Memory model - The OpenCL specification

Chapter 3. The OpenCL model

1. The OpenCL specification

1.3. Memory model

In the classical scheme of the Neumann-architecture there is only one computing unit (processor) and one memory. As we have described it in the introduction of the book, today's electronic devices usually have at least two processor cores. Projecting this property to the Neumann-model, there are two or even more computing units. The following question raises: how can these processors access the memory? Do they have separate, dedicated physical memories or do they access the same physical memory, able to read or write even the same bytes of that memory? In this section we are discussing these questions in details. First, the classical memory models of parallel and distributed computing are described. Then, in the light of these existing models the memory model of the OpenCL device is introduced.

1.3.1. Classical memory models

Based on the type of memory access, the computer architectures containing several processors are sorted into three classes:

• distributed memory model - each processor has an own, dedicated, physical memory, allowing only process⁴ based parallelization. The main feature of process-based parallelization is that the processes running parallel can communicate only through the process communication mechanisms provided by the operating system (like TCP/IP networks). For example, distributed memory model is realized by a cluster of desktop computers connected by Ethernet network. Process-based parallelization can be applied using libraries implementing the Message Passing Interface (MPI) specification (like OpenMPI⁵, MPICH⁶) or the highly similar Parallel Virtual Machines⁷ (PVM) technology⁸. See figure 3.1(b) for the schematic diagram of the model.
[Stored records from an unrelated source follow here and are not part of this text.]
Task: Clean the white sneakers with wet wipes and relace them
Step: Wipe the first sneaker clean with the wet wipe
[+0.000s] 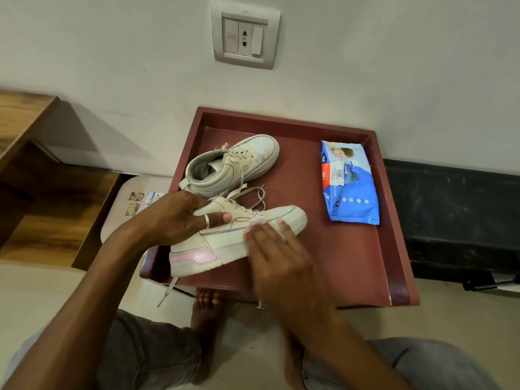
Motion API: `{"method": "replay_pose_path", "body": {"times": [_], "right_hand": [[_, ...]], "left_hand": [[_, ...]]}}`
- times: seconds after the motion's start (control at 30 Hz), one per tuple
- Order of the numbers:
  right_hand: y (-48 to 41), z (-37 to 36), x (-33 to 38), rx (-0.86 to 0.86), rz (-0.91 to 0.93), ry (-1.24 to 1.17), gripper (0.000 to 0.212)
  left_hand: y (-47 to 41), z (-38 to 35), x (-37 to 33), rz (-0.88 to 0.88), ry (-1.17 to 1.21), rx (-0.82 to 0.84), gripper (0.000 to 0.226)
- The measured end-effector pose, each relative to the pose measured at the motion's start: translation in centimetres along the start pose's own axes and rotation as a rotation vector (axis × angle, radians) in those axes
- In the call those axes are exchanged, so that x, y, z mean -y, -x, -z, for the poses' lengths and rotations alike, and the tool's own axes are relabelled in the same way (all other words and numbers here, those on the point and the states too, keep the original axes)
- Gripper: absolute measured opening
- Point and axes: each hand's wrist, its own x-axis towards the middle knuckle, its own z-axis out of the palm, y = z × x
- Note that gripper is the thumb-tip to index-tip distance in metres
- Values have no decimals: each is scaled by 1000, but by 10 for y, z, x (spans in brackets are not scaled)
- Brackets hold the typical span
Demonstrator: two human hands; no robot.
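Two off-white sneakers lie on a dark red tray (363, 266). The near sneaker (213, 243), with a pink heel patch, rests on its side, toe pointing right, and one lace hangs over the tray's front edge. My left hand (180, 218) grips its upper near the laces. My right hand (275, 249) presses flat against its sole side near the toe; a bit of white wet wipe (281, 237) shows under the fingers. The far sneaker (233, 164) stands behind it, laces loose. A blue wet wipes pack (349, 184) lies at the tray's right.
The tray sits on a small stand against a white wall with a switch socket (244, 38). A wooden shelf unit (42, 175) stands to the left, a dark low bench (455, 220) to the right. My knees and bare feet are below the tray.
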Motion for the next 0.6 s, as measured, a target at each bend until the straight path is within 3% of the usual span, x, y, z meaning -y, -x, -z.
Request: {"method": "replay_pose_path", "body": {"times": [0.07,0.17,0.27,0.33,0.43,0.5,0.6], "right_hand": [[-11,-1,-32,19,-272,-68,40],[-22,7,-71,123,-532,-215,41],[-21,12,-46,64,-452,-135,39],[-11,11,-5,-10,-252,-106,39],[4,8,30,41,33,-89,45],[-2,2,7,31,-29,-98,42],[-18,1,-42,61,-349,-198,42]], "left_hand": [[0,-1,0,-17,-9,-10,51],[-1,-2,4,-34,-6,-33,70],[-3,-1,6,-47,3,-23,80],[-4,-2,7,-63,-2,-10,84],[-4,-2,10,-55,2,-1,96],[-3,-2,8,-42,-26,-2,90],[-3,-2,7,-68,-41,-11,90]]}}
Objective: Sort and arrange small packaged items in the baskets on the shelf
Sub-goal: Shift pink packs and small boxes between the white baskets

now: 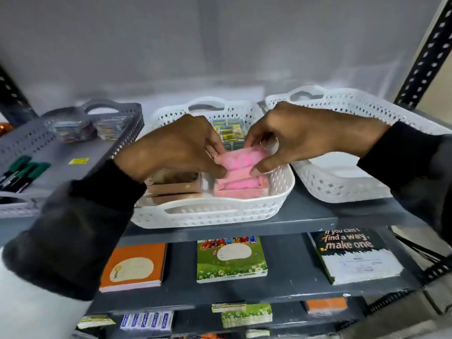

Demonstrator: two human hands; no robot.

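Observation:
A pink packet (pixel 241 158) is held over the middle white basket (pixel 215 212) by both hands. My left hand (pixel 176 145) pinches its left end and my right hand (pixel 296 135) pinches its right end. Under it lies a stack of more pink packets (pixel 238 185) in the basket's right half. Brown packets (pixel 171 185) are stacked in the left half, partly hidden by my left wrist. Small yellow-and-blue boxes (pixel 231 132) fill the back of the basket, between my hands.
A grey basket (pixel 127 140) at left holds clear packets and green markers (pixel 22 171). A second white basket (pixel 347 184) stands at right. Notebooks (pixel 231 259) lie on the shelf below. A black perforated upright (pixel 425 57) frames the right side.

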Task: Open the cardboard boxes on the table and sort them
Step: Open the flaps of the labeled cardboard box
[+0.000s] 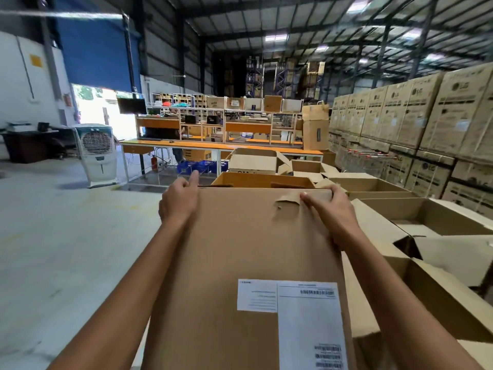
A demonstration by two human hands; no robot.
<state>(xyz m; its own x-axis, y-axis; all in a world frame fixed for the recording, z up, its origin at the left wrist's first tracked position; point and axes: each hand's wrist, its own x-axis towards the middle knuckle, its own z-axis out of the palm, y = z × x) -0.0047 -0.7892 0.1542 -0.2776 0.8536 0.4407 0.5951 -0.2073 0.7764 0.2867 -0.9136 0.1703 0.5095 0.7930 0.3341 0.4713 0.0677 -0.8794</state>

• shared memory model - the processors access and use the very same physical memory, enabling thread⁹-based parallelization. The main characteristic of thread-based parallelization is that the threads running on different processors are started by the same process, thus the threads can communicate with each other through the memory regions of the parent process their share. For example, shared memory model is realized by multicore desktop computers and multicore smartphones. On these devices thread-based parallelization can be implemented using POSIX threads or the Open MultiProcessing¹⁰ (OpenMP) technology. See figure 3.1(a) for the schematic diagram of the model.

• hybrid memory model - the processors are organized into disjoint groups. The processors inside a group have shared physical memory, enabling the use of thread-based parallelization. The intercommunication of the groups takes place by services of the operating systems, enabling process-based parallelization and implementing the distributed memory model. For example, the cluster of computers having multicore processors can be considered to realize a hybrid memory model. Parallel solutions for hybrid memory models can be implemented using the technologies dedicated to shared and distributed memory models combined.

For example, one can use the OpenMPI technology to distribute the computing tasks between computers, and the individual computers can solve the subproblems parallel on their processors using OpenMP for parallelization. See figure 3.1(c) for the schematic diagram of the model.

Just like in the case of the Flynn-classes of parallel solutions, many implementations can not be strictly classified into the shared, distributed or hybrid classes. In many cases the memory models are only abstractions at the level of implementation. For example, one can implement process-based, distributed memory-like parallelization using a single desktop computer having multicore processors. From the implementation point of view, distributed memory model is applied, from the physical point of view the same hardware is used.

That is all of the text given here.